Along with speed and capacity, Google had promised Yahoo fresher results. A seemingly reasonable offer, except that in March 2000 Google's crawler was crippled and barely running. The Googlebot software would stumble around the web gathering URLs, lose its equilibrium, then crash to a halt. The engineers would restart it and the same thing would happen. Try again. Crash. Google hadn't built a new index in four months—approximately the time I had been at the company, though I never pointed out that coincidence to anyone.

Creating an index required weeks of collecting information about what websites existed and what they contained, data that then had to be compiled into a usable list of URLs that could be ranked and presented as search results when someone submitted a query. Most users assumed that when they typed in a search term the results reflected the exact state of the web at the time they hit Enter, so they were puzzled and sometimes angry when they didn't find the very latest news and information. When an index hadn't been updated for more than a month, it became noticeably stale and user dissatisfaction increased. Google's index wasn't just stale, it was covered in mold. Without a working crawler, Google would violate its contract with Yahoo, and more important, Google.com would become increasingly useless.

"It wasn't really very tolerant of machine failures," Jeff Dean recalls about the crawler—"a half-working mess of Python scripts"—written before he joined the company.* "So when a machine failed in the middle of a crawl, it just ended. Well, that crawl was useless. Let's just start it over again. So you'd crawl for ten days and then the machine would die. Oh well. Throw it away. Start over. That was kind of painful." As Jeff put it, the backup plan was "Oh, shit. Let's try that again."

Unfortunately, the more the index grew, the more machines it needed to run, and the more machines that ran, the more likely it was that one or more would fail,† especially since Google hadn't ponied up for the kind of hardware that gave warnings when it had problems.

"Our machines didn't have parity," noted Jeff. Parity could tell you if a computer's memory was randomly flipping bits in ways it shouldn't. "parity memory was for high-end servers, and non-parity memory was what the cheap unwashed masses bought. The problem was, if you had a lot of data and you'd say, 'Sort it,' it ended up mostly sorted. And if you sorted it again, it ended up mostly sorted a different way." As a result, Google's engineers had to build data structures that were resilient in the face of what Ben Gomes called "adversarial memory."

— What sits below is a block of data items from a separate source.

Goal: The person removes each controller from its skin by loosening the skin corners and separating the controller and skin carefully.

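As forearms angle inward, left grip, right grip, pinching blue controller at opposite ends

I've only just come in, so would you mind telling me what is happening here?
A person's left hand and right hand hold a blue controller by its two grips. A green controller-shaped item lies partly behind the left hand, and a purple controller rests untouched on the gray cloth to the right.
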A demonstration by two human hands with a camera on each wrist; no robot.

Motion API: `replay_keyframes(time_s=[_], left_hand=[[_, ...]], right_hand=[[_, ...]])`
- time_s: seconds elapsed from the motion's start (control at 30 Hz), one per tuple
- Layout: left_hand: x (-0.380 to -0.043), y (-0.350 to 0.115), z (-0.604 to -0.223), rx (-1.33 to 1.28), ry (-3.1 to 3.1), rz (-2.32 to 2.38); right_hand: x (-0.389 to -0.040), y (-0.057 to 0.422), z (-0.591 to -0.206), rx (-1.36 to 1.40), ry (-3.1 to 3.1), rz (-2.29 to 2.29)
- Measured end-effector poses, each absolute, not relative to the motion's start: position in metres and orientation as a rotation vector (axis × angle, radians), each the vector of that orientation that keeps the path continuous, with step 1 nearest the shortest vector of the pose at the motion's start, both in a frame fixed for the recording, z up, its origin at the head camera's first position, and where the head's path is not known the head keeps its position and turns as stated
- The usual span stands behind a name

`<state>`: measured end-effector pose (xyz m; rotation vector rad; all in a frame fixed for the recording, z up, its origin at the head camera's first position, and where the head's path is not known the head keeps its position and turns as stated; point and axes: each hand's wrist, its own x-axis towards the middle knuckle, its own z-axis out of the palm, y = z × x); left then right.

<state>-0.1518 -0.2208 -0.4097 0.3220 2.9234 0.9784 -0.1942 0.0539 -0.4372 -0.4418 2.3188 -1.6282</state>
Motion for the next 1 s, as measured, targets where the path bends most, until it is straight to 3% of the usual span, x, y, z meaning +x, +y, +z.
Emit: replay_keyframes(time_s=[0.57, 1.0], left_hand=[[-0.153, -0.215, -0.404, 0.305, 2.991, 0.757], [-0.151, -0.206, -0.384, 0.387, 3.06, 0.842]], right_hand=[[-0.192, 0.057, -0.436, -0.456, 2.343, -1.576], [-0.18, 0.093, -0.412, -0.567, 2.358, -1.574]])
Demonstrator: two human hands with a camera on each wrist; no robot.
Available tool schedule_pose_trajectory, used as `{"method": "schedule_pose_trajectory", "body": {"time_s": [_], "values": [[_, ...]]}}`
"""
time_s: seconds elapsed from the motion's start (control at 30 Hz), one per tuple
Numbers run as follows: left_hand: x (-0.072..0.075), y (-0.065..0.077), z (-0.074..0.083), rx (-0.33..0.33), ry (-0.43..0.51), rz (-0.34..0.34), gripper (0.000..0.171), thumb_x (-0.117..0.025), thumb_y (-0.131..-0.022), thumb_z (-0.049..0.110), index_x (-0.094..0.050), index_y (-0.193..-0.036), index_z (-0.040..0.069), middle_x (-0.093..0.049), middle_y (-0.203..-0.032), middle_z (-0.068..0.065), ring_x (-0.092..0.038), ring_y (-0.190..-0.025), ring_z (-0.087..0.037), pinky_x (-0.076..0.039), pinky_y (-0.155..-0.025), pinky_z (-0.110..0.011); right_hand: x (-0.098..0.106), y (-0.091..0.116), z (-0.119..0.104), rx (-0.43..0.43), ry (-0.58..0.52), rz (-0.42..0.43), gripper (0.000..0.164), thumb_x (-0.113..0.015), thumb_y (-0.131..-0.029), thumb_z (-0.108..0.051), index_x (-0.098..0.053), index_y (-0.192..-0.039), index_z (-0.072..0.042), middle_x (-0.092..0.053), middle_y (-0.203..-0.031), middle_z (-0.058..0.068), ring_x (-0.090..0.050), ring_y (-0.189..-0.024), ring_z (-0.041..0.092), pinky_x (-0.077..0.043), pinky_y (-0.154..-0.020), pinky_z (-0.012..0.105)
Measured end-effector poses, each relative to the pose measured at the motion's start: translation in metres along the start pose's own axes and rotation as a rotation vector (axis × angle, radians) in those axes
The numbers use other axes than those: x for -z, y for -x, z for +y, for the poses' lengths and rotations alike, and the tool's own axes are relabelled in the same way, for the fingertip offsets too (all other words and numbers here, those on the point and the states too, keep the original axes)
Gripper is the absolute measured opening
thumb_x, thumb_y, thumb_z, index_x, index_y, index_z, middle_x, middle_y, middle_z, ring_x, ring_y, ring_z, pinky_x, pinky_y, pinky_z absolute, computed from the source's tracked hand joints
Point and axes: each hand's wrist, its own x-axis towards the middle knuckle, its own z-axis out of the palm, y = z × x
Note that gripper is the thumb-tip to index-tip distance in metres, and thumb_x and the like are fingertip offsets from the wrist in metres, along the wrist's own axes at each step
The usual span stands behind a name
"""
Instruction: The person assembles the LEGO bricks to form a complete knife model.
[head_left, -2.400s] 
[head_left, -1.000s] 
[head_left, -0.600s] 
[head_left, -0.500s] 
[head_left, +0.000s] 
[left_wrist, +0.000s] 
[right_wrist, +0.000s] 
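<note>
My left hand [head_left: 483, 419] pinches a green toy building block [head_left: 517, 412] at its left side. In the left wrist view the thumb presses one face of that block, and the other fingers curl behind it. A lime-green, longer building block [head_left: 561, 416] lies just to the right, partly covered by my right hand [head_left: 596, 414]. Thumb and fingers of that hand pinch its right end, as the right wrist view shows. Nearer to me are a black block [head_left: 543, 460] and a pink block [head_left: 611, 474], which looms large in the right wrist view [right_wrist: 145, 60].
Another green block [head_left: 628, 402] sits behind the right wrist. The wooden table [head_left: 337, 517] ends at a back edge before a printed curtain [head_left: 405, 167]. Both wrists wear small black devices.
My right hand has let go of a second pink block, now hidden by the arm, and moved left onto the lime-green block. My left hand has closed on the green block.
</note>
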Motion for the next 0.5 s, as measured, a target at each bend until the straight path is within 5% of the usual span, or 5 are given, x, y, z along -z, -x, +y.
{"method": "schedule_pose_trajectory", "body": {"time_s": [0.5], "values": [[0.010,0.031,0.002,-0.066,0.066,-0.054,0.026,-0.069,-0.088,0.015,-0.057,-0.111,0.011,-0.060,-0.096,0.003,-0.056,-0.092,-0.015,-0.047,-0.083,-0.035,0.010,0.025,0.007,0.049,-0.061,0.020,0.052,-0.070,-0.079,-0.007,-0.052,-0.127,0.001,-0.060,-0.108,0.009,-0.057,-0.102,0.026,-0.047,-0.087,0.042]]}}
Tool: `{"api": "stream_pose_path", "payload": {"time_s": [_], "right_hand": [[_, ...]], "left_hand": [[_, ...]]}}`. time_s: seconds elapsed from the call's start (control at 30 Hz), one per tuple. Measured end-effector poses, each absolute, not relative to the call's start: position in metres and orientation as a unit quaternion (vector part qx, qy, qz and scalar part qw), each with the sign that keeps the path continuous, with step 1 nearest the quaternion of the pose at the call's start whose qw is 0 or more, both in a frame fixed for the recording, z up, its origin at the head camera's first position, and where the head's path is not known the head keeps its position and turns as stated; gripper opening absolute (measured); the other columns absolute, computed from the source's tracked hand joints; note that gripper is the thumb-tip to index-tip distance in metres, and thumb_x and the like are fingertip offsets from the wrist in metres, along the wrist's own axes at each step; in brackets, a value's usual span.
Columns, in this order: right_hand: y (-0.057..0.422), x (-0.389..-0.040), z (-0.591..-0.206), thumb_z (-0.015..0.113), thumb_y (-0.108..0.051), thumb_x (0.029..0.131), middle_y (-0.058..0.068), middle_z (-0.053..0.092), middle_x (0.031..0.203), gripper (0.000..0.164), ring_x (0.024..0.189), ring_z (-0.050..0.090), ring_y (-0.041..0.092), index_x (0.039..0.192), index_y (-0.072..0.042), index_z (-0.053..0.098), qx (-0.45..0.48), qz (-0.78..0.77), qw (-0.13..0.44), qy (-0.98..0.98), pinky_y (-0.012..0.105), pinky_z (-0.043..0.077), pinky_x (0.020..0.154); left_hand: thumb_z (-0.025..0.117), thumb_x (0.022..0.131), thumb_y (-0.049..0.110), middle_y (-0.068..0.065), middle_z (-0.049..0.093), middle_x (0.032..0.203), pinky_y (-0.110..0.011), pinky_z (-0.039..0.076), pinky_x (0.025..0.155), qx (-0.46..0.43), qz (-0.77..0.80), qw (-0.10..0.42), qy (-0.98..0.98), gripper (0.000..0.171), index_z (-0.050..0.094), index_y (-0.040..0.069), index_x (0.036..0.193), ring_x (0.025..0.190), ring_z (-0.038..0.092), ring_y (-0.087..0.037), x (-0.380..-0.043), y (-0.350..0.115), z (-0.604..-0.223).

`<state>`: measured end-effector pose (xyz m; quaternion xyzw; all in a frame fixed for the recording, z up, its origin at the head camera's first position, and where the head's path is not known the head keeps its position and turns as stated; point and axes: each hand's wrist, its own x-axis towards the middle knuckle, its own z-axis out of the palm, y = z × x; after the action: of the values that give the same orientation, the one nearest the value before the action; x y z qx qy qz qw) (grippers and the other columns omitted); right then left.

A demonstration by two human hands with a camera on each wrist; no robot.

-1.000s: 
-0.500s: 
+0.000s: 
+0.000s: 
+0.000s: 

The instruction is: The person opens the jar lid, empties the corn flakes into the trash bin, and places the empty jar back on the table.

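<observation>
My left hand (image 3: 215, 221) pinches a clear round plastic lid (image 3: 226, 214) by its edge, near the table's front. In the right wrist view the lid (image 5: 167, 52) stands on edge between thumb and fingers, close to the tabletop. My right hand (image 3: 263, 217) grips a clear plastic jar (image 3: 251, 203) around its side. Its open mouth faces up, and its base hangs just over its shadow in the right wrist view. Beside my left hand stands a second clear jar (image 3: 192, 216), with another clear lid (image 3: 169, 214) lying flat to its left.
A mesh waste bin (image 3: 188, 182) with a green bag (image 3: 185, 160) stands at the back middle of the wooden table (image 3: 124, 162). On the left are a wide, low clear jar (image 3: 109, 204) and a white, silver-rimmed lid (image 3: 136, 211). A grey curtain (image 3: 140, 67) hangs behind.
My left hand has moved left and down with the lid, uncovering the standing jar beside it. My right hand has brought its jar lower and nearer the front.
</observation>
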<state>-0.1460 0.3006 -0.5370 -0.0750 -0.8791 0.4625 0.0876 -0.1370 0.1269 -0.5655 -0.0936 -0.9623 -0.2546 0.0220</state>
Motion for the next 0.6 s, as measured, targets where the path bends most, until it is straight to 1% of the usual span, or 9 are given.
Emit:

"For a while I had all these bugs because the machines were crappy," Gomes told me. "I was writing this code—one of my first big projects out of school—and it was crashing all the time. I was sitting in this room with people I really respected, Jeff and Sanjay and Urs, and Jeff said, 'The pieces are mostly working, but the pageranker keeps crashing,' and I wanted to sink into the ground. I stayed up for nights on end trying to figure out why was it crashing? Finally I checked this one thing I had set to zero and I looked at it and it was at four. And I thought, 'Not my bug.' After that I felt a lot better."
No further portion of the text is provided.